For the entries below, the expected answer is the line with "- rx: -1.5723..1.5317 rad", the line with "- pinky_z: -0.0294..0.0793", and every line between them, exactly as written, and nothing more.

Records to process:
++++

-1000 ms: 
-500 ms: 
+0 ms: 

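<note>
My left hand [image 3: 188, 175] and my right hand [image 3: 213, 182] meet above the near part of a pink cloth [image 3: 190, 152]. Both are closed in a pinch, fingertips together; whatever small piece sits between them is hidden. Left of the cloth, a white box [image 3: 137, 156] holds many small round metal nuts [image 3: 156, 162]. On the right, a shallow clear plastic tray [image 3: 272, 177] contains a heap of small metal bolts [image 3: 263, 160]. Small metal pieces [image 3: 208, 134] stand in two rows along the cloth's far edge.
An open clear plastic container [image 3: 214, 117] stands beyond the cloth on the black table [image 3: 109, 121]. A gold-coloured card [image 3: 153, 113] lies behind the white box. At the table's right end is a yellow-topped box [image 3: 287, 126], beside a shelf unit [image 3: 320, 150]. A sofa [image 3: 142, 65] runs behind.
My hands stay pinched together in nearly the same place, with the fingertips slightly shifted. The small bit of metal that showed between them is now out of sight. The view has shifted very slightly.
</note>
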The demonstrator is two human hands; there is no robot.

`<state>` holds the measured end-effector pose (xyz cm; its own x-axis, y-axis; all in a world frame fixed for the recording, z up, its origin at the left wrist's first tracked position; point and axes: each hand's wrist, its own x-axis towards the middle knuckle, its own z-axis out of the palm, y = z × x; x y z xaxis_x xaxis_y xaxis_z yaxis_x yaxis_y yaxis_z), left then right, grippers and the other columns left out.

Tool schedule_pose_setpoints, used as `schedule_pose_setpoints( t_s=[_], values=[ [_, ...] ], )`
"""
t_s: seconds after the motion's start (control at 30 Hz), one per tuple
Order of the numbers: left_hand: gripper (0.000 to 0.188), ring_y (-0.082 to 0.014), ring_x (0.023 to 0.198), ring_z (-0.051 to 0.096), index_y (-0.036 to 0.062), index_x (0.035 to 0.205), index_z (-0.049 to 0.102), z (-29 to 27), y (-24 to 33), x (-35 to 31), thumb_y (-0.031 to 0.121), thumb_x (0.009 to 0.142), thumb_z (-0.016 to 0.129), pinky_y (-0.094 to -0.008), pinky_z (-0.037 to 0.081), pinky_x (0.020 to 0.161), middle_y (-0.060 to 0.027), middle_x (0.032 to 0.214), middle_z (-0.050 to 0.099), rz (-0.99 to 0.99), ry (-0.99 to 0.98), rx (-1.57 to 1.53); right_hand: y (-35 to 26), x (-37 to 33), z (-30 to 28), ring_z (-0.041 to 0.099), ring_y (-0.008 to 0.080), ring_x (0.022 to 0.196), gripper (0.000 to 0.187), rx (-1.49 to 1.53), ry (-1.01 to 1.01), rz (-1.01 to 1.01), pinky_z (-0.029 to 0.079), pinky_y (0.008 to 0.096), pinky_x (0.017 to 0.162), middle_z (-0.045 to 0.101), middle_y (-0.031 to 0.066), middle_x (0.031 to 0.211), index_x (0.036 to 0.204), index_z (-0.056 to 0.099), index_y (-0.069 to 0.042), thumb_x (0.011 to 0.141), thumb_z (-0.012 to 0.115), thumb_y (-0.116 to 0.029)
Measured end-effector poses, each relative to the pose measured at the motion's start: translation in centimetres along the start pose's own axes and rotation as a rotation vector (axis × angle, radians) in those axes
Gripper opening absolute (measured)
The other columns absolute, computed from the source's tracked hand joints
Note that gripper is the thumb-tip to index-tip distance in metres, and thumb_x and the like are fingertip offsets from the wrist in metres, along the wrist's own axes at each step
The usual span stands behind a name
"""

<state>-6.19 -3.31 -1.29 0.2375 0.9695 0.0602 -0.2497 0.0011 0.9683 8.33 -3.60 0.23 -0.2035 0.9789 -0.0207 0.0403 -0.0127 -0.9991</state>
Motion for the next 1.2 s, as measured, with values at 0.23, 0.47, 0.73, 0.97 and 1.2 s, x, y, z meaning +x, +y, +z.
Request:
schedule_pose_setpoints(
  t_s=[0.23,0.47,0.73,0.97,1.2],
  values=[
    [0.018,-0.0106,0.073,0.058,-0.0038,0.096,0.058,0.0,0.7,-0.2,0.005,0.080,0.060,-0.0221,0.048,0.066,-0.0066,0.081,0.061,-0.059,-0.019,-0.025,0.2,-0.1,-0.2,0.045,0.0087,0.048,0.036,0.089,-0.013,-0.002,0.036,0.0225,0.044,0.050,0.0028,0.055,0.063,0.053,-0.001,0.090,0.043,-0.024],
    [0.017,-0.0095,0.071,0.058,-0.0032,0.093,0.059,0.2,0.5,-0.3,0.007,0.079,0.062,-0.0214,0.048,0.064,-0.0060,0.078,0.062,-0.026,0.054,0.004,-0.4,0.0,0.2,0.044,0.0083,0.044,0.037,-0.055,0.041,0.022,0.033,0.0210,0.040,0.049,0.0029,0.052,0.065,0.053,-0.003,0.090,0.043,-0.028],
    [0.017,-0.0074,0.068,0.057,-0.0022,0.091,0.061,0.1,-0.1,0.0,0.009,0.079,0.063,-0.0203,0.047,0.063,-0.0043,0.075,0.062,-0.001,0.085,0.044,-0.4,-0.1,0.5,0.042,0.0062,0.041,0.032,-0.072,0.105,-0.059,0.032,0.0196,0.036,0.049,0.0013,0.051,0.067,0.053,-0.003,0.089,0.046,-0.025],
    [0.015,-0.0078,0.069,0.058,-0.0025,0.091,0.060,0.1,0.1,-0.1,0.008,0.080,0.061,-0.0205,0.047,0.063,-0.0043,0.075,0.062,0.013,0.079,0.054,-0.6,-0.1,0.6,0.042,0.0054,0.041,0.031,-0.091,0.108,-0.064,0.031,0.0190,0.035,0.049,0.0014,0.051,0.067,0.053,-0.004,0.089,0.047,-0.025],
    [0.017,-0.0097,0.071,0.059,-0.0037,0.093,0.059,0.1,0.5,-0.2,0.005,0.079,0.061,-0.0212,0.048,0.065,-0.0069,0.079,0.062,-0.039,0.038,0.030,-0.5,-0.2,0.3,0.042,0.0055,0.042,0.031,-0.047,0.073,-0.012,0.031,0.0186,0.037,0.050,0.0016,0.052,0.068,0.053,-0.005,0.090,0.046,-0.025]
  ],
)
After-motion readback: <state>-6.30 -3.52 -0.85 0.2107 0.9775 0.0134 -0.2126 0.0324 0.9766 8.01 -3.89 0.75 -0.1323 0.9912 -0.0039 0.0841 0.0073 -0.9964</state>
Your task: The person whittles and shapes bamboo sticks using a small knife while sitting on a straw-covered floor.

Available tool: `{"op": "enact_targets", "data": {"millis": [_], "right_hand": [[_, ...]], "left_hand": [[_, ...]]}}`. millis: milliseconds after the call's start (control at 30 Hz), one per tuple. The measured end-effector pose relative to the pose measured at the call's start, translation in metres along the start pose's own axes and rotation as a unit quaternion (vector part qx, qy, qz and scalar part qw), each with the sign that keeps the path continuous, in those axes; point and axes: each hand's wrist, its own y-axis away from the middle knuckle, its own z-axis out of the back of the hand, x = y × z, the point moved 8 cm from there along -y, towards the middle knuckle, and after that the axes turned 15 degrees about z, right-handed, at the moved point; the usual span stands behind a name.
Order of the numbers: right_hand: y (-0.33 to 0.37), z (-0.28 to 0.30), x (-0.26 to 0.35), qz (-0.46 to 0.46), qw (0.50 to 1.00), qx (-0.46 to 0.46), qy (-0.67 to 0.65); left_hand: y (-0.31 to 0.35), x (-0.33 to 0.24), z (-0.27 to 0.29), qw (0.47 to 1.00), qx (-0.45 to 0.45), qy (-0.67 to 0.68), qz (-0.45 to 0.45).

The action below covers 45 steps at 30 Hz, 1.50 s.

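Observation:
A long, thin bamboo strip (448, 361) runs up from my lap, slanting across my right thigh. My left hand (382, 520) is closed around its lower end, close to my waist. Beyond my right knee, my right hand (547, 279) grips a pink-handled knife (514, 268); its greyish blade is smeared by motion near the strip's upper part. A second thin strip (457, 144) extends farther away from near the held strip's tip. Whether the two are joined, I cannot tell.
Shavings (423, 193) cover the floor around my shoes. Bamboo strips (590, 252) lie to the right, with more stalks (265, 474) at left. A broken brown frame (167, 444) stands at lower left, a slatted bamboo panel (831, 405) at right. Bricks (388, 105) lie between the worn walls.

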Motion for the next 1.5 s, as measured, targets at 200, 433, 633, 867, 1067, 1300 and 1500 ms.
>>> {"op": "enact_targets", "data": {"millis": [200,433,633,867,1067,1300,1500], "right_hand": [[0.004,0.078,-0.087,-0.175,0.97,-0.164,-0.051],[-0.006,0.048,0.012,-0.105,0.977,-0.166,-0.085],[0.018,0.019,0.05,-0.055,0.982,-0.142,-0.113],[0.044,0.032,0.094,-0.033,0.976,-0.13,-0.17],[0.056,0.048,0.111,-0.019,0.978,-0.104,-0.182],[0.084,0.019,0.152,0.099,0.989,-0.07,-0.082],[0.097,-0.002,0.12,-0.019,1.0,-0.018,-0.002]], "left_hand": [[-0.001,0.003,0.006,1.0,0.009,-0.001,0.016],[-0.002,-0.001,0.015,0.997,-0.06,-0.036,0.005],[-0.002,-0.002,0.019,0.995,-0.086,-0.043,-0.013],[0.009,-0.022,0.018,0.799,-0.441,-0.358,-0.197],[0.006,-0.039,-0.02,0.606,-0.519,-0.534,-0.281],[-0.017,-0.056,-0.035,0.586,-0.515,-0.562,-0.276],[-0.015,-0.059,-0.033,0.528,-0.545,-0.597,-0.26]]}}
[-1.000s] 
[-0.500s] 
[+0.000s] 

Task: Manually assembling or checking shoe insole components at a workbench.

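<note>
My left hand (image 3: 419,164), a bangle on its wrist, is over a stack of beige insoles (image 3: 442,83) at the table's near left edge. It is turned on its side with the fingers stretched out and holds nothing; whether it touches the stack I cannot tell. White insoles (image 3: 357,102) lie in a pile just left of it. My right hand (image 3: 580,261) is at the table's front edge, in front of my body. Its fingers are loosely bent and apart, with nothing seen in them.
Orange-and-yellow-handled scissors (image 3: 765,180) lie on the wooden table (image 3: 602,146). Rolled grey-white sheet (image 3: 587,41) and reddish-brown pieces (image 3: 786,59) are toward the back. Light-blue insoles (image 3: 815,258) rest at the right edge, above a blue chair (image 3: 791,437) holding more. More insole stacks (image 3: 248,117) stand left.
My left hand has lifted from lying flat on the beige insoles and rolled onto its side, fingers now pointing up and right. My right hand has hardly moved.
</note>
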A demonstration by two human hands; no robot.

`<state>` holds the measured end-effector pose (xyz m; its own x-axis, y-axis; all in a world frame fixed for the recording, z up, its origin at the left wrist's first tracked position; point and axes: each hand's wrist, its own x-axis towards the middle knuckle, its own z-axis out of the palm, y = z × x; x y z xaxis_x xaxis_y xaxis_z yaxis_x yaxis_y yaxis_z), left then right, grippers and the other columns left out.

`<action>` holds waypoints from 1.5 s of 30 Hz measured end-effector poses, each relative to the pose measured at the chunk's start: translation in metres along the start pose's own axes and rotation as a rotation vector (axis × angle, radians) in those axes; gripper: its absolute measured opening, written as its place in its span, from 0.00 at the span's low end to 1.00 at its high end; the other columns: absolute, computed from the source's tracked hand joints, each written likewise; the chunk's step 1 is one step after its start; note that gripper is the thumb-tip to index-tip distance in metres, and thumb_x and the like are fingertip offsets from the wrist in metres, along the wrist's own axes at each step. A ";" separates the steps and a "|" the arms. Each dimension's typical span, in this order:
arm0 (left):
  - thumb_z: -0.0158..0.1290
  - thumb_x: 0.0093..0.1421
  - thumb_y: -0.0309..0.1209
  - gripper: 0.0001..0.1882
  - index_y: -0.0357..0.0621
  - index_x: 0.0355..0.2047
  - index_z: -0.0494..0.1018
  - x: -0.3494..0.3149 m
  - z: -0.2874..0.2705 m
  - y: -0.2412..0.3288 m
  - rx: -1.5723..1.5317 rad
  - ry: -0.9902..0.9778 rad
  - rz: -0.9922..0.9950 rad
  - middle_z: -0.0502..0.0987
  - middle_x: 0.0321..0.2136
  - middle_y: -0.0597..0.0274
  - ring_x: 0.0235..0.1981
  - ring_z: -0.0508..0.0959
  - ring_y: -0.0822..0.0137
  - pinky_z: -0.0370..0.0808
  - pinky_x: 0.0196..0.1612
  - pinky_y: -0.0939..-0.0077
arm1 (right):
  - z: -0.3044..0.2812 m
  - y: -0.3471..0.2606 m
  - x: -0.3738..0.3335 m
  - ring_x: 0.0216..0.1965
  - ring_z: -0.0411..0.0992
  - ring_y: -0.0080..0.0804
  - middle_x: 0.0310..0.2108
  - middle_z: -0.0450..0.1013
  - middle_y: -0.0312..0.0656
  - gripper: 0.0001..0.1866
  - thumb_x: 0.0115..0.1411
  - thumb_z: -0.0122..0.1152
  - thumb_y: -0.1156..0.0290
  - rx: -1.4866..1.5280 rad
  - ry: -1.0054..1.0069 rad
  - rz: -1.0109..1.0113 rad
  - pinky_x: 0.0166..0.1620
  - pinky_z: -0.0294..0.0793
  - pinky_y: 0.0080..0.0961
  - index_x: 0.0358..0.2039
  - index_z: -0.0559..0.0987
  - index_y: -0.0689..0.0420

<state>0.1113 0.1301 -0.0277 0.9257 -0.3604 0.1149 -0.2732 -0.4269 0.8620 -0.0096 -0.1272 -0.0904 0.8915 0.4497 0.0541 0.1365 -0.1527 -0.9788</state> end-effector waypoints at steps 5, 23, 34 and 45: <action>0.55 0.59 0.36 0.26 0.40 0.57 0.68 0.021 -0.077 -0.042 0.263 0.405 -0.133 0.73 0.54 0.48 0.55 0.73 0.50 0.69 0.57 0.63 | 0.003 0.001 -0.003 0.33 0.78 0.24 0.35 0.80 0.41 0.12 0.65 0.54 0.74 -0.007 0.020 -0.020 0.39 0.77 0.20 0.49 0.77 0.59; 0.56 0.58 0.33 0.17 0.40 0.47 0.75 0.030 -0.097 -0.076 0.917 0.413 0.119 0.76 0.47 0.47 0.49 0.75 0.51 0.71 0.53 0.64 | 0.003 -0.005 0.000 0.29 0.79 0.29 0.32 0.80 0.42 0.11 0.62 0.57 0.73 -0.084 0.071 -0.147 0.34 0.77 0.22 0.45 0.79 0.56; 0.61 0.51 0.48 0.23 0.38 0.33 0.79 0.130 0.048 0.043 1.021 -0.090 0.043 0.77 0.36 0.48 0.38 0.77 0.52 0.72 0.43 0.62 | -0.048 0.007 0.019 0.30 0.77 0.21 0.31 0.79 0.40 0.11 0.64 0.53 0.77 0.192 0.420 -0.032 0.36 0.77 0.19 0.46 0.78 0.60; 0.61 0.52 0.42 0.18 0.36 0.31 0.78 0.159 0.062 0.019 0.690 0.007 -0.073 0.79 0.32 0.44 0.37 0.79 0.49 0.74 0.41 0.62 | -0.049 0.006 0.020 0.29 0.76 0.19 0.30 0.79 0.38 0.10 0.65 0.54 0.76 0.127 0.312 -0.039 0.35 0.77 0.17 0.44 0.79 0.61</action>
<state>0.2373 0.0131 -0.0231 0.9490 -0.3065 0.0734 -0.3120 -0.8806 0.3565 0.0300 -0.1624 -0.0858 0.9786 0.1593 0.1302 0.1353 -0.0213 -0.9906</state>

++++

Answer to the exercise:
  - rx: -1.5723..1.5317 rad
  - ry: -0.9902..0.9778 rad
  - rz: -0.9922..0.9950 rad
  - middle_z: -0.0502..0.0987
  - middle_x: 0.0321..0.2136
  - middle_y: -0.0597..0.0274
  - ring_x: 0.0235..0.1981
  - ring_z: -0.0508..0.0959
  - ring_y: -0.0822..0.0137
  - pinky_z: -0.0370..0.0808
  - pinky_x: 0.0196..0.1612
  - pinky_y: -0.0939..-0.0077
arm1 (right):
  - z: -0.3044..0.2812 m
  - y: -0.3471..0.2606 m
  - x: -0.3738..0.3335 m
  - ring_x: 0.0216..0.1965
  - ring_z: -0.0411..0.0992
  - ring_y: -0.0080..0.0804
  - middle_x: 0.0310..0.2108
  - middle_z: -0.0450..0.1013
  - middle_y: -0.0312..0.0656
  - gripper: 0.0001..0.1866
  - thumb_x: 0.0115..0.1411
  - thumb_z: -0.0122..0.1152
  - thumb_y: -0.1156..0.0290
  - rx: -1.4866..1.5280 rad
  - ry: -1.0054..1.0069 rad
  - rz: -1.0109..1.0113 rad
  - pinky_x: 0.0166..0.1620
  - pinky_z: -0.0294..0.0793

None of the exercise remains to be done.